• Problem
Each line that holds the string "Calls" counts once. Say how many such lines the entries have, giving the number only.

** Data supplied follows **

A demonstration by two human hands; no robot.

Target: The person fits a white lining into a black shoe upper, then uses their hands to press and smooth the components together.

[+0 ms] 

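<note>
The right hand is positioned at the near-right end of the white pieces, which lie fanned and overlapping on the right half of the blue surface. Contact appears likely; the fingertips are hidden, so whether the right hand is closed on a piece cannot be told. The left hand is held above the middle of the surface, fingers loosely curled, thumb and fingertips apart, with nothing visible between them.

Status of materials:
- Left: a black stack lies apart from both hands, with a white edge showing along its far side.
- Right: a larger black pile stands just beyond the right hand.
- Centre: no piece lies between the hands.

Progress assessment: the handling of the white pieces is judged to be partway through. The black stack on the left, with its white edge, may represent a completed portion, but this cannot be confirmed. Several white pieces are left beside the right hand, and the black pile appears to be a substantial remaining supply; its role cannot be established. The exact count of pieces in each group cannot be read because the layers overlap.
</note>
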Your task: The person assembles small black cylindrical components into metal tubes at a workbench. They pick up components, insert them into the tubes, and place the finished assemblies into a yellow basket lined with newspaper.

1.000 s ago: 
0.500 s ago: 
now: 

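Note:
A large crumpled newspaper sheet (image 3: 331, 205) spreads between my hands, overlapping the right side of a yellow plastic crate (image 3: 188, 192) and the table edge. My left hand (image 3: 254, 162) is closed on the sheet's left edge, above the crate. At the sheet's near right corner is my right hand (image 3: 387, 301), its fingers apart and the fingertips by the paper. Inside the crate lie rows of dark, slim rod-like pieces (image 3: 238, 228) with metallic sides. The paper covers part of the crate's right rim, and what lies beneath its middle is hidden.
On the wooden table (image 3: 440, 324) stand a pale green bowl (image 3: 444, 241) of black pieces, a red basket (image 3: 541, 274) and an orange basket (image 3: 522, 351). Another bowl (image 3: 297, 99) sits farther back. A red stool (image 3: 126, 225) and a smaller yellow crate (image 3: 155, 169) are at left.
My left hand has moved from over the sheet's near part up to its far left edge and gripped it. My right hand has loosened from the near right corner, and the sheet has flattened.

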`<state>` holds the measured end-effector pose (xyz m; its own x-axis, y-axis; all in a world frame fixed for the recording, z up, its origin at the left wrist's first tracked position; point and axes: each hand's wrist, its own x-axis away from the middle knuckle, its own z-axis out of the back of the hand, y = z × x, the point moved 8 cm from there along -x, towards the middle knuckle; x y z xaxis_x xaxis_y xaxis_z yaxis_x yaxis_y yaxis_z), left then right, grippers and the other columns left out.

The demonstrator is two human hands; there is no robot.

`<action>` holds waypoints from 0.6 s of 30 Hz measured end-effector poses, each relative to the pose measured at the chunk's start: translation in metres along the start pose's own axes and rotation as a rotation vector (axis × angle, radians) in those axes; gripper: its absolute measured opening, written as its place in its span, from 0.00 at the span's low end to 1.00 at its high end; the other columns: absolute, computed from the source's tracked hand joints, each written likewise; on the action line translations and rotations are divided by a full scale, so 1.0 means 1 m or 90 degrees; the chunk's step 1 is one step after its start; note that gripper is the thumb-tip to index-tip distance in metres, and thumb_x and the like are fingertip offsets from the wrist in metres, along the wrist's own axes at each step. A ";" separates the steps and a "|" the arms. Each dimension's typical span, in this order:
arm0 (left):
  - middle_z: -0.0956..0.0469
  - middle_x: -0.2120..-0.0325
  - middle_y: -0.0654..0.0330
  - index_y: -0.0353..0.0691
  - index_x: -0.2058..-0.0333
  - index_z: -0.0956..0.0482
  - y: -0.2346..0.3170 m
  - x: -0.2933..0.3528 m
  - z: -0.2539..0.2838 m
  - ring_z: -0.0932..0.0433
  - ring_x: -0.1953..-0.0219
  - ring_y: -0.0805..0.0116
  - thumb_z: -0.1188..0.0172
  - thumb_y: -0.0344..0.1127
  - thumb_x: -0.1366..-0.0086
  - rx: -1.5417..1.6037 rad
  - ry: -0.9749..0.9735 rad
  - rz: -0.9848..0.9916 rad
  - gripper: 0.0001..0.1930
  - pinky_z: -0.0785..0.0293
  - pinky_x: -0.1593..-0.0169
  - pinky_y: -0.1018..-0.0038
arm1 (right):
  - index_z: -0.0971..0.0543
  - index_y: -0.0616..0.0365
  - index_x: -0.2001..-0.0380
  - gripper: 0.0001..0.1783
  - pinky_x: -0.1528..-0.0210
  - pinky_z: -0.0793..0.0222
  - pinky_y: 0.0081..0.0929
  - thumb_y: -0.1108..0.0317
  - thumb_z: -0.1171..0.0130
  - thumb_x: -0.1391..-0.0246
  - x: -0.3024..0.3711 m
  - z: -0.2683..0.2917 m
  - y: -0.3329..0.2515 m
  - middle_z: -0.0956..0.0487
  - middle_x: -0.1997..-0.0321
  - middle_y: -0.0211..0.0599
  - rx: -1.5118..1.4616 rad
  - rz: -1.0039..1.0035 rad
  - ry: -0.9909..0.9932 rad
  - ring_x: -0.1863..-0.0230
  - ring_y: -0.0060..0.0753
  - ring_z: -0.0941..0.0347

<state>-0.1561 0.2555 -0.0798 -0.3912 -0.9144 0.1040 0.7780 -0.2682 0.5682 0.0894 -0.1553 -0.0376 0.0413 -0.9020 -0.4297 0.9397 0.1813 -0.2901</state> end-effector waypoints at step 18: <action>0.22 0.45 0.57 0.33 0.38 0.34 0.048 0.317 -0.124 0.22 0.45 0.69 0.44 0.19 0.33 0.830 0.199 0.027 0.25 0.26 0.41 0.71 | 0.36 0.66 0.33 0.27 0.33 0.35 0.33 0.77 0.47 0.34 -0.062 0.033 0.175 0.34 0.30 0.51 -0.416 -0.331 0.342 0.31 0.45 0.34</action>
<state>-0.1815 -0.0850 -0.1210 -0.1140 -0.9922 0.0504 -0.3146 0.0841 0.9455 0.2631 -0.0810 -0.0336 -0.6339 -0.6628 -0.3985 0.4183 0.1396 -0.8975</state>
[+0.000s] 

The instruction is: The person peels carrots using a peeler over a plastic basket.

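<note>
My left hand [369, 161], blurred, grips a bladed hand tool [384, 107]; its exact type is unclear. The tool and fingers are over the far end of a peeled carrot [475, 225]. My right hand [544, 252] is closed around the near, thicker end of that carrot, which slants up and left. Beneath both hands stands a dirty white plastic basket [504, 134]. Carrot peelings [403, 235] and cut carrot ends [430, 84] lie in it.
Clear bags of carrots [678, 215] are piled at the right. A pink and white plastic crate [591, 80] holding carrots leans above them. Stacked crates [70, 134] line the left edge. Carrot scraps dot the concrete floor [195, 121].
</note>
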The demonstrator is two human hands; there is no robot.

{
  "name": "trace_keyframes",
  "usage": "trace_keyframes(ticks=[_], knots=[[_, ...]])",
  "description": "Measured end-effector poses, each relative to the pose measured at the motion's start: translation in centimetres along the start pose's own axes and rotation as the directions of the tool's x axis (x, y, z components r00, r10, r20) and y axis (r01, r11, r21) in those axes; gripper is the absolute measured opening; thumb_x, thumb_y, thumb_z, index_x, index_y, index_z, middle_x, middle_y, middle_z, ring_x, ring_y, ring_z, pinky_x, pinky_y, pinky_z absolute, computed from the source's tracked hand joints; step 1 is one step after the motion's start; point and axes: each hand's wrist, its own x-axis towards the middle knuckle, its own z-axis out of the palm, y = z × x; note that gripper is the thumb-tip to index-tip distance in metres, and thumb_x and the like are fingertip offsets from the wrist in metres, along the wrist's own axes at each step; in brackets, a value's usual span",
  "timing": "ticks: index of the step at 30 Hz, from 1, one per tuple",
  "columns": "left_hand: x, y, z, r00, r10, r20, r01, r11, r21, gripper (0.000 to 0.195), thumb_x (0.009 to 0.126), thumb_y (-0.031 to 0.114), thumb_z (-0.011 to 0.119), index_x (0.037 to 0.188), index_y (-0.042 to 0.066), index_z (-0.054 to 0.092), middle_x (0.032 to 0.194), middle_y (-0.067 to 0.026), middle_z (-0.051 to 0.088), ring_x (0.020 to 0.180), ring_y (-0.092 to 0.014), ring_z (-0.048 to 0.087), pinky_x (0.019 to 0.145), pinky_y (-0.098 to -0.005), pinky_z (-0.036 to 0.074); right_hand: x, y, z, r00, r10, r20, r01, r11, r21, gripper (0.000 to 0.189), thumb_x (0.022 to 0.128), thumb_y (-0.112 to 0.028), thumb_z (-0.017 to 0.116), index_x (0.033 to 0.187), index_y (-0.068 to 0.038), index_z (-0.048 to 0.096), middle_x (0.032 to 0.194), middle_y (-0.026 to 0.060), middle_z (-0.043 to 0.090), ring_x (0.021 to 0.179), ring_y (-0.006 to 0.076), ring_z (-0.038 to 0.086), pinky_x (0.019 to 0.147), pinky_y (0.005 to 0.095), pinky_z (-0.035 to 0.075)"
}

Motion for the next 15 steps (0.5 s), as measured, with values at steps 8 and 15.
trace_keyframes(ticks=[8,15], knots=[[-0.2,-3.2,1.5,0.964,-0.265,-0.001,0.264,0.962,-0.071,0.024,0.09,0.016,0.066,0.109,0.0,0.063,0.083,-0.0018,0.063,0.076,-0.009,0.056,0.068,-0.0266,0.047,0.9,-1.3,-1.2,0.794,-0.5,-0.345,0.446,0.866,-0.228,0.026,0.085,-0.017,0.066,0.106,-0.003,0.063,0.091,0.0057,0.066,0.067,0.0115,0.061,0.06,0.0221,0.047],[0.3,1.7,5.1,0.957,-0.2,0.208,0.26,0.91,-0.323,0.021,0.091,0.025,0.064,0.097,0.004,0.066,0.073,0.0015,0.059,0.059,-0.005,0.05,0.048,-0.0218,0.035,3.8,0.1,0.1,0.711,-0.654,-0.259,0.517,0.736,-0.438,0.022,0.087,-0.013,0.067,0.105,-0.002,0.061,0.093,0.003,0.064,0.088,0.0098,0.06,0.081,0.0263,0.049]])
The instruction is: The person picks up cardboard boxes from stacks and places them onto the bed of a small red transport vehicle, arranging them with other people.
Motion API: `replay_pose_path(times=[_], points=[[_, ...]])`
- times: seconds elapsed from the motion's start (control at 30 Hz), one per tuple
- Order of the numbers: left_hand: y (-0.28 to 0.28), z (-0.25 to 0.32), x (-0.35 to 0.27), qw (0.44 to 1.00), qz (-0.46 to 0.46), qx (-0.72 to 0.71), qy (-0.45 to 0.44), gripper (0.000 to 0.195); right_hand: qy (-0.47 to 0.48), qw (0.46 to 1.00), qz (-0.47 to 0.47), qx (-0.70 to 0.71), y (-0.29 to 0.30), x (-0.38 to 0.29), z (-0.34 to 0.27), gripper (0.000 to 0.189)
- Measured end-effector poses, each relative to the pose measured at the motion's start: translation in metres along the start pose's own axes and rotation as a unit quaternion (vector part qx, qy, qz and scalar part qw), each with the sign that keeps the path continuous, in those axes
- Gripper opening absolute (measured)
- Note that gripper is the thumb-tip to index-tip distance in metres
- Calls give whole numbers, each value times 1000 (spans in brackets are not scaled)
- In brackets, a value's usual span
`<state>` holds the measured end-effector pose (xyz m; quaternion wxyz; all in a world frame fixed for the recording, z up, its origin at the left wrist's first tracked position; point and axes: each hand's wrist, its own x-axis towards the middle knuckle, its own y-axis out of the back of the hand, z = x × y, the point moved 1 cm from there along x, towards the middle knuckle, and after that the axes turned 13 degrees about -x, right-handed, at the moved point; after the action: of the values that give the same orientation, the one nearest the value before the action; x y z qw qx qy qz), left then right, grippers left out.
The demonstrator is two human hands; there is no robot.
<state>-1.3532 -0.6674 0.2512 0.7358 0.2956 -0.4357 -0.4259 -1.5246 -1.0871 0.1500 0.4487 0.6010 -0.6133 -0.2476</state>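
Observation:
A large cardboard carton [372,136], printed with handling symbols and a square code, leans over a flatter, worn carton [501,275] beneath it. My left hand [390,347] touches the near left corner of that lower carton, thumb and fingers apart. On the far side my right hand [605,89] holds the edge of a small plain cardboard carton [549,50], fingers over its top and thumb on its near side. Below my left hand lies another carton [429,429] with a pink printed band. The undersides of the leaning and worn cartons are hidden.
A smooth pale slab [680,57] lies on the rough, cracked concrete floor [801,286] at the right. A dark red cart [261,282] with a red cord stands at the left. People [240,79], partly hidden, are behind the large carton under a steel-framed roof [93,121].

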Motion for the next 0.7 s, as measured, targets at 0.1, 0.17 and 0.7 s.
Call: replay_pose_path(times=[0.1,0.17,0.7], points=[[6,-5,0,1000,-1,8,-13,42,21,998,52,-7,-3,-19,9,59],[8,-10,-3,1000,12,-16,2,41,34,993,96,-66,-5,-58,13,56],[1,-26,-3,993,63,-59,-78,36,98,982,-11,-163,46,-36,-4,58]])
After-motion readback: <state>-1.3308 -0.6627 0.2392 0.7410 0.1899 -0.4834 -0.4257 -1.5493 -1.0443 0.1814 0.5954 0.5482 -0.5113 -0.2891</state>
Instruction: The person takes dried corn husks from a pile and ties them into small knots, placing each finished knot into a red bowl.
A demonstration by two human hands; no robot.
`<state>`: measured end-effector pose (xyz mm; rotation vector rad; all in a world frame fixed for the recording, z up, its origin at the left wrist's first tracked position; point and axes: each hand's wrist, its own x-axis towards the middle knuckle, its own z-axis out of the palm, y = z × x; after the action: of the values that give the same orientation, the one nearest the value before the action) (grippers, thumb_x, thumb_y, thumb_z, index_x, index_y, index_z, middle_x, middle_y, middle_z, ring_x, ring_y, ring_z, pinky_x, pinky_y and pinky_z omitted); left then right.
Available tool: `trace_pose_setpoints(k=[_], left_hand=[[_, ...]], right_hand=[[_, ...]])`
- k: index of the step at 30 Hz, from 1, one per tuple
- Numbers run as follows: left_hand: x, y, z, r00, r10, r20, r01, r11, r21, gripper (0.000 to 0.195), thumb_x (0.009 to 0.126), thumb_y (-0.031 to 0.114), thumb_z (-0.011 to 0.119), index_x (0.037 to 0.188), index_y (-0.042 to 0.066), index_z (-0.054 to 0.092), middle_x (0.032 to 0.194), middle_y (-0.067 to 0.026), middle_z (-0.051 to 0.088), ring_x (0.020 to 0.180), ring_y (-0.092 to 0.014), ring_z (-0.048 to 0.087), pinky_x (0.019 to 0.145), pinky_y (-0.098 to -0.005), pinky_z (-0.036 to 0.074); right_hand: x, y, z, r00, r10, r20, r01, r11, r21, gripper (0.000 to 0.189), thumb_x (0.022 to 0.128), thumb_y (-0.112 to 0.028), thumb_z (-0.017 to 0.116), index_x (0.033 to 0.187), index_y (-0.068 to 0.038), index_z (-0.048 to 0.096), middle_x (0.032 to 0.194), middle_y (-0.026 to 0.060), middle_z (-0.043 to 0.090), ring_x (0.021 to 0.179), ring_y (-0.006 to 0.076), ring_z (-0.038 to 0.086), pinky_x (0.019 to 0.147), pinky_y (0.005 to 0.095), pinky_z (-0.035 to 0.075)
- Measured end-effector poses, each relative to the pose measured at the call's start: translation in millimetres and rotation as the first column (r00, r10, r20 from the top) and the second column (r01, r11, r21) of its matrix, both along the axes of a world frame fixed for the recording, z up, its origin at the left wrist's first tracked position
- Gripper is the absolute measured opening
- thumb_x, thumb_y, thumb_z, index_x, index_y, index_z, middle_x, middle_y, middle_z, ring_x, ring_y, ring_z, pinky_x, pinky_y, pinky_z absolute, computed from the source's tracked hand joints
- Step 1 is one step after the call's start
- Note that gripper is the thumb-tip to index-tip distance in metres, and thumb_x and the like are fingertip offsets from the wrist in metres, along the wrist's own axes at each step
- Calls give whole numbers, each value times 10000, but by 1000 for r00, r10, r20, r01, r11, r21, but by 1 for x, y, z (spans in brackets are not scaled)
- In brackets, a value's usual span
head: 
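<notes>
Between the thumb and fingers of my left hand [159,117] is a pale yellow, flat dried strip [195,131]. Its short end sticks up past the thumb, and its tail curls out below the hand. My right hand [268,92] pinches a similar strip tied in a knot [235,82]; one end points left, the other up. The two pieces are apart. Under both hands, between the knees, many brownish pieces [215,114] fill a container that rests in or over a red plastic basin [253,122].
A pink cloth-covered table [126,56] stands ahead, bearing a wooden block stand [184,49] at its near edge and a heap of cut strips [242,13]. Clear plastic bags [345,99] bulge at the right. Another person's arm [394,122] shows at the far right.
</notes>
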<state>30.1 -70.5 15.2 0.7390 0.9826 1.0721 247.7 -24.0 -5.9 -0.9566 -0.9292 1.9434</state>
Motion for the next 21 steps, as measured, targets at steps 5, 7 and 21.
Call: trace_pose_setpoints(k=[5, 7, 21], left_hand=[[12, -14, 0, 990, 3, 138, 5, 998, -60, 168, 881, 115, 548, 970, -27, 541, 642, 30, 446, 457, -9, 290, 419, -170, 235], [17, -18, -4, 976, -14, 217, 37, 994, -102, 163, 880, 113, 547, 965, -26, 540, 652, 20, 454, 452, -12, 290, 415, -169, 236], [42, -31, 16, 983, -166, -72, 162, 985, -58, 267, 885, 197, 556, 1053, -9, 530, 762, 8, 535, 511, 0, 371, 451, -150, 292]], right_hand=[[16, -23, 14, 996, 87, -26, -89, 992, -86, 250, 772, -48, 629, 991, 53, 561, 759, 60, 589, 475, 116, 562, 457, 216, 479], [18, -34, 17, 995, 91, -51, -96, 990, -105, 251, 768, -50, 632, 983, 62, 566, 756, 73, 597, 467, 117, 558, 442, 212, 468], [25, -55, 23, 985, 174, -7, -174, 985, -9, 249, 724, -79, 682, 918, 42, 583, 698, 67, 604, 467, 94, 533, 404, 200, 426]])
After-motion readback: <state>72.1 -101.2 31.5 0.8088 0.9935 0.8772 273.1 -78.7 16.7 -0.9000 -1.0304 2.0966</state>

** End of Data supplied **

• Output for this task
2